Print, in exact form, the lines below from the one containing "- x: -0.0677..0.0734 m" through the one containing "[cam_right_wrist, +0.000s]", and omit all others.

————————

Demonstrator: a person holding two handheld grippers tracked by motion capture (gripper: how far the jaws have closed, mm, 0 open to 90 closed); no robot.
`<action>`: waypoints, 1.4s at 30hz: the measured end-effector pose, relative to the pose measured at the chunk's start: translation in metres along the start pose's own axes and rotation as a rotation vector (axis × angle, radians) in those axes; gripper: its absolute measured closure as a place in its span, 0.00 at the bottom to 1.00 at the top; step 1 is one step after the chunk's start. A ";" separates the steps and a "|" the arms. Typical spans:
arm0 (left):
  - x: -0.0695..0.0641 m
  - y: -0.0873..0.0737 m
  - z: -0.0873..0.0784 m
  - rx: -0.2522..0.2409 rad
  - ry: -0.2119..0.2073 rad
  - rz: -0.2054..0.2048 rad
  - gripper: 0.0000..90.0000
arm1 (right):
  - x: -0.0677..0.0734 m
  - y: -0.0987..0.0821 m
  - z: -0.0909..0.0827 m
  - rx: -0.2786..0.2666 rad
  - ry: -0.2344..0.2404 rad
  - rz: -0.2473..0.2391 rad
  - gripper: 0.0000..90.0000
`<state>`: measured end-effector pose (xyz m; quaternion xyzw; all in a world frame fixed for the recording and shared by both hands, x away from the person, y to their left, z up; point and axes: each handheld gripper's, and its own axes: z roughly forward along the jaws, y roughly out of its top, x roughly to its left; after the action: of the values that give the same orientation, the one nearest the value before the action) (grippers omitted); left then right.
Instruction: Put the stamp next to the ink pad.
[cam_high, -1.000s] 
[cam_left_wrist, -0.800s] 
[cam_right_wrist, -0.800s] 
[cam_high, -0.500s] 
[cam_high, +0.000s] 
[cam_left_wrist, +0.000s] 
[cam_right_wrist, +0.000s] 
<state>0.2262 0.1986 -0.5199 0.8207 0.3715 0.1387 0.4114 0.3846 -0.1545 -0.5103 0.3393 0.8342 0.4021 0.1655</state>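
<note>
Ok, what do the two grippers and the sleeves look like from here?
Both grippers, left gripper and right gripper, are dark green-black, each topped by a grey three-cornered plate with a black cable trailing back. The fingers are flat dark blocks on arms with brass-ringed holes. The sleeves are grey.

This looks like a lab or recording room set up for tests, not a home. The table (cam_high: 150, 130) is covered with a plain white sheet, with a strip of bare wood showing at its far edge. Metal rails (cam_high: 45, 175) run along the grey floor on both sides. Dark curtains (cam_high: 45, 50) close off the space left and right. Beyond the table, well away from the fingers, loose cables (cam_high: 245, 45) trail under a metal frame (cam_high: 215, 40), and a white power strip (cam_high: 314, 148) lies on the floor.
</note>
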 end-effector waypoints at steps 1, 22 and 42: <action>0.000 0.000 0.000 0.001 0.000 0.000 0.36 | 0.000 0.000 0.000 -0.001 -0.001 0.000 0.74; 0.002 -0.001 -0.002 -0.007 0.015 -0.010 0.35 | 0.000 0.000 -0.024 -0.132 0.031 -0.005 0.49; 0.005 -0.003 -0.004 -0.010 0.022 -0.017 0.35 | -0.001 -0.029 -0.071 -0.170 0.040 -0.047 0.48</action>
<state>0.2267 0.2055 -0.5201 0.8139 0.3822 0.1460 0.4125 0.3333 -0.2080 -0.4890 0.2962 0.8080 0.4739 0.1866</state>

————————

» **Result below**
  - x: -0.0677..0.0734 m
  - y: -0.0987..0.0821 m
  - z: -0.0909..0.0827 m
  - rx: -0.2786..0.2666 rad
  - ry: -0.2344..0.2404 rad
  - rz: -0.2473..0.2391 rad
  - gripper: 0.0000..90.0000
`<state>`: measured end-effector pose (xyz m; quaternion xyzw; all in a world frame fixed for the recording and shared by both hands, x away from the person, y to their left, z up; point and axes: each handheld gripper's, and its own axes: z roughly forward along the jaws, y roughly out of its top, x roughly to its left; after the action: of the values that give the same orientation, the one nearest the value before the action) (grippers omitted); left then right.
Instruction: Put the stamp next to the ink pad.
[cam_high, -1.000s] 
[cam_left_wrist, -0.800s] 
[cam_right_wrist, -0.800s] 
[cam_high, -0.500s] 
[cam_high, +0.000s] 
[cam_left_wrist, +0.000s] 
[cam_right_wrist, +0.000s] 

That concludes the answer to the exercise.